Billboard Inside Tracks, December 1986

Whitney Houston

The Long Road To Overnight Stardom - By Bud Scoppa

Once in a blue moon, a new artist emerges who simply takes over, in utterly decisive and undeniable fashion. So it was with Whitney Houston - signed at nineteen, unleashed at twenty-one, a superstar at twenty-two. She has it all - artistry, presence, beauty, style, substance, naturalness - and you can't miss it. Whitney Houston is huge, and she can back it up for miles.

What a coup: Houston's self-titles debut album has smoothly become Whitney Houston's Greatest Hits, with a full half-dozen bell-ringers and steadily spectacular sales. It's a perennial, a standard, a classic, a Tapestry - yup, among the recordings of female vocalists, only Carole King's magnum opus has sold more units…ever. And Whitney's a multimedia phenom: she's all over the tube, her lovely face adorns the covers of countless magazines, her concerts sell out in nanoseconds, she provides Diet Coke with a classic Coke-bottle shape. Hell, she's the Boss of CHR, an automatic movie star, America's sweetheart - her future's so bright she's gotta wear shades. Don't look any further - the girl is it.
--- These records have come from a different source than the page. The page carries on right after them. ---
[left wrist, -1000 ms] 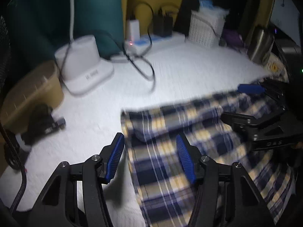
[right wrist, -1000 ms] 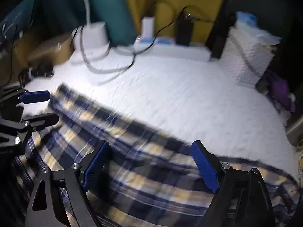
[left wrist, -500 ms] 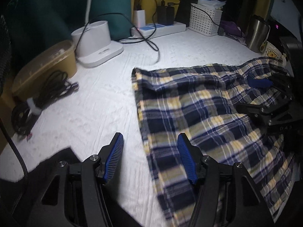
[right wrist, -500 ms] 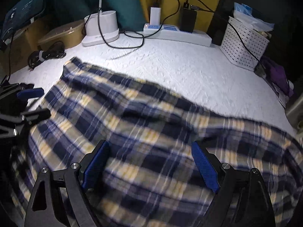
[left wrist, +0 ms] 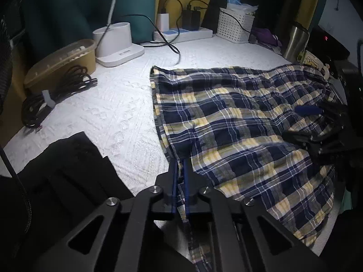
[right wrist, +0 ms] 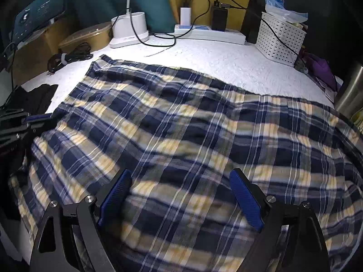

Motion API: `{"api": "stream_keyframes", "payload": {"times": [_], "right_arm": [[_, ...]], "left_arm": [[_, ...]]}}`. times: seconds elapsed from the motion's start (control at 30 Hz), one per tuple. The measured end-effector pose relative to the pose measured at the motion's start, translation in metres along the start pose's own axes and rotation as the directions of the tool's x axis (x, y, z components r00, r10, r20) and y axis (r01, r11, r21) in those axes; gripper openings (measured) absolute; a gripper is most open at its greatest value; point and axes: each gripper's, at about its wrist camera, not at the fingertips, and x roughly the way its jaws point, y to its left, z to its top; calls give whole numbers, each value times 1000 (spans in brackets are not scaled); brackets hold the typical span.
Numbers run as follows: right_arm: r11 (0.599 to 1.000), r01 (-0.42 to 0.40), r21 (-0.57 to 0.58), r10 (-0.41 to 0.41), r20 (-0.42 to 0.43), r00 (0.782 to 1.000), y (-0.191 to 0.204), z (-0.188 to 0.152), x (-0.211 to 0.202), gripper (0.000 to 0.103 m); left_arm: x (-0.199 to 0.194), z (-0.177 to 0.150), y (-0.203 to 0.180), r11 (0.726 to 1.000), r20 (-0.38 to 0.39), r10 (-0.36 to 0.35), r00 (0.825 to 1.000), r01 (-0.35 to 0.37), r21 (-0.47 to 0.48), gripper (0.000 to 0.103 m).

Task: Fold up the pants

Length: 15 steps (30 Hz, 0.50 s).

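Observation:
Navy, yellow and white plaid pants (left wrist: 238, 117) lie spread over a white textured cloth (left wrist: 118, 117). My left gripper (left wrist: 180, 176) is shut on the left near edge of the pants. My right gripper (right wrist: 181, 195) is open, its blue pads (right wrist: 245, 201) wide apart just above the near part of the pants (right wrist: 181, 131). The right gripper also shows at the right of the left wrist view (left wrist: 317, 124), over the fabric. The left gripper shows at the left edge of the right wrist view (right wrist: 34, 120).
At the back stand a white charging base (left wrist: 118, 45), a power strip with plugs (left wrist: 181, 34), a white basket (left wrist: 236, 27) and a steel tumbler (left wrist: 295, 43). A brown lidded box (left wrist: 61, 61) and coiled black cable (left wrist: 54, 90) lie left. Dark cloth (left wrist: 68, 158) lies near left.
The pants have been drawn back toward me and spread out. My left gripper has closed from open onto the pants' left edge. The right gripper stays open.

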Motion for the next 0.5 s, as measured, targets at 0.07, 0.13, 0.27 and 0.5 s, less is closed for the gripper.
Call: {"api": "stream_keyframes", "payload": {"times": [0.07, 0.13, 0.27, 0.5], "right_arm": [[1000, -6, -2, 6, -1, 1000, 1, -5, -3, 90], [1000, -12, -2, 12, -5, 1000, 2, -12, -7, 90], [1000, -7, -7, 7, 6, 1000, 6, -28, -15, 90], [1000, -10, 0, 10, 18, 1000, 8, -52, -30, 90]], "left_arm": [[-5, -1, -2, 1000, 11, 8, 1000, -8, 0, 3], [-8, -3, -2, 1000, 13, 25, 1000, -25, 4, 2], [-7, -10, 2, 996, -5, 90, 996, -90, -8, 1], [-49, -17, -3, 994, 51, 78, 996, -74, -79, 2]]}}
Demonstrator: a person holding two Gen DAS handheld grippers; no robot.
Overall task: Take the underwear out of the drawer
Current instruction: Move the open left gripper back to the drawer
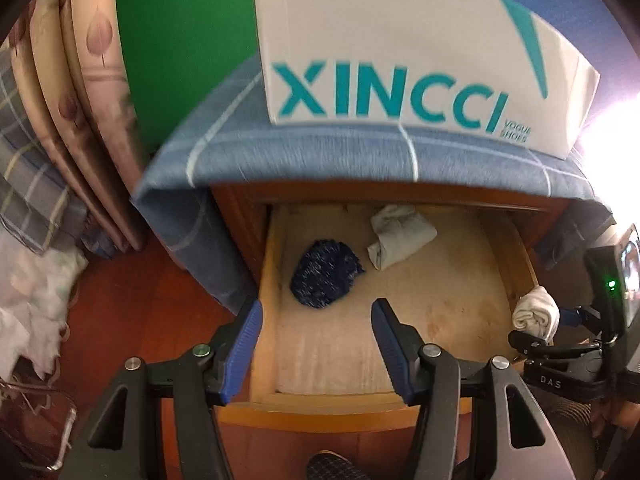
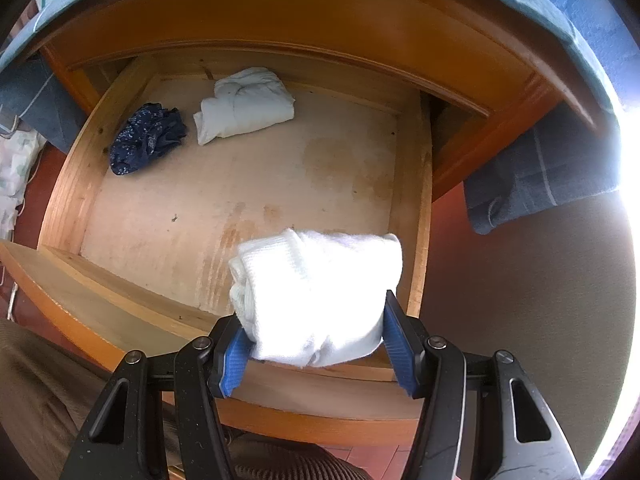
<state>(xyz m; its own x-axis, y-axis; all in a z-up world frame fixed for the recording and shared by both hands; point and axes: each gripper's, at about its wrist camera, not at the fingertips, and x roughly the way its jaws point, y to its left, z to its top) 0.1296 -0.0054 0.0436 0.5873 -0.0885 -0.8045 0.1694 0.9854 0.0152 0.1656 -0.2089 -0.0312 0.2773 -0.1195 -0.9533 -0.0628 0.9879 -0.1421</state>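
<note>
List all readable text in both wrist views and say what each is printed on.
"XINCCI": large teal letters on the side of the white cardboard shoe box standing on the blue checked cloth.
"VOGUE SHOES": small teal print beside that logo, blurred, a likely reading only.
"DAS": small pale letters on the black body of the right gripper in the left wrist view.
Right wrist view: only a cut-off, upside-down scrap of teal lettering at the top left edge, unreadable.

Three rolled underwear bundles (image 2: 316, 300) (image 2: 244, 106) (image 2: 148, 138), open wooden drawer (image 2: 64, 200).
</note>
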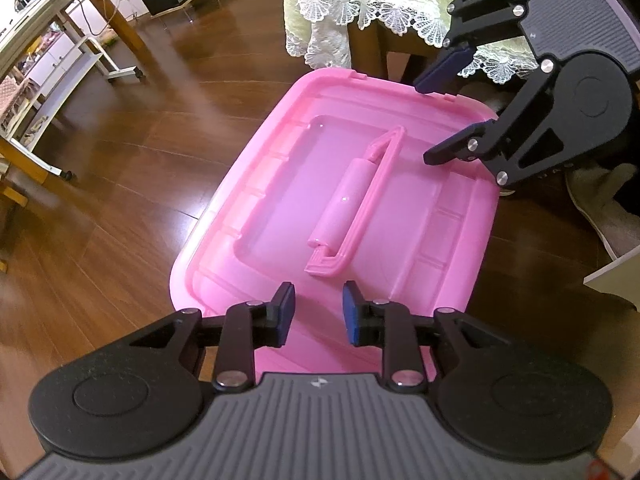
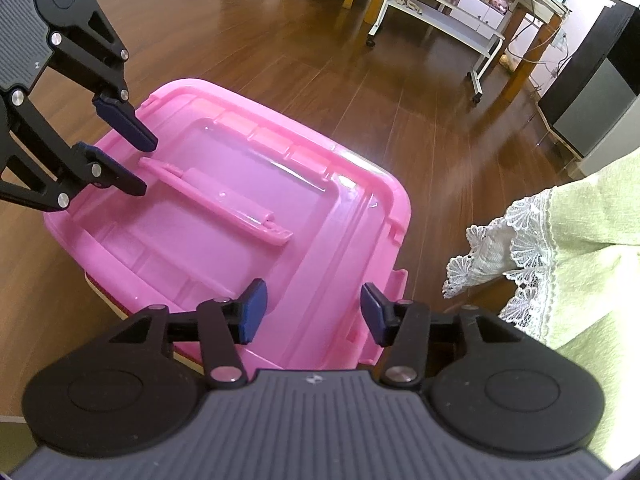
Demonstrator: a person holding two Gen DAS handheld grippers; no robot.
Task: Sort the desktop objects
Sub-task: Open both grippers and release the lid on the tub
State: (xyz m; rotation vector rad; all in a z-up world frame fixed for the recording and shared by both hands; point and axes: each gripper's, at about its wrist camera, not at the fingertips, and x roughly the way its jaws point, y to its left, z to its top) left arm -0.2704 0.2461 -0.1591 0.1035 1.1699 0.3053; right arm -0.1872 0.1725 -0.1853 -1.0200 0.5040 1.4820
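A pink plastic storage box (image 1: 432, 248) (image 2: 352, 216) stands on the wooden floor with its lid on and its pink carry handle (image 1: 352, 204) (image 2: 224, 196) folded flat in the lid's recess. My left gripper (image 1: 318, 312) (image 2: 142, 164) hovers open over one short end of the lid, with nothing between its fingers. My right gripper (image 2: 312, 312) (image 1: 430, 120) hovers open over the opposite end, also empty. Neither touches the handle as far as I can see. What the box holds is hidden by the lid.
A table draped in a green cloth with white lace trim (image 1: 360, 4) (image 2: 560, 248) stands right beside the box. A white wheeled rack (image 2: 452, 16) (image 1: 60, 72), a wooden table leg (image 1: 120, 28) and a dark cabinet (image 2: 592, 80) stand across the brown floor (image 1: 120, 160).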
In retrospect, Whitney Houston's superstardom seems so inevitable that her career appears to have been preordained. Surely it was all on tracks: She was meant to break big, and her record was meant to be on Arista, where her unfettered brilliance and Clive Davis' legendary savvy would elegantly entwine into a marriage as regal as that of Chuck & Di. (Clive & Whitney…ahh, the smell of it).

As it turns out though, the Whitney Houston phenomenon was set into motion not by the gods, nor even by Clive Davis himself, but by a hard-working low-profile guy named Gerry Griffith, whose efforts as an Arista A&R man serve to remind us what the acronym A&R stands for: artist(s) and repertoire. According to Griffith, the making of Whitney Houston was virtually the pop equivalent of a De Mille extravaganza - epic and expensive. A quick glance at the extensive credits indicates that this album did not come fast; a close reading of the inside story reveals that it didn't come easy, either.

Griffith got his first look at Houston back in 1980, quite by accident.

He and Richard smith, Arista's chief of black A&R, were at New York's Bottom Line in an official capacity, to meet and greet GRP/Arista flautist Dave Valentin, who was headlining. Through some quirk of fate, they arrived early enough to catch opener Cissy Houston, who brought her seventeen year-old daughter onstage for a solo turn. Smith and Griffith were stunned - along with the rest of the crowd - by the prodigious vocal talent of the youngster. "You should sign her," Smith told Griffith. But the A&R man wasn't convinced. "As good as she is," he told his companion, "there's still something lacking. She isn't quite ripe yet."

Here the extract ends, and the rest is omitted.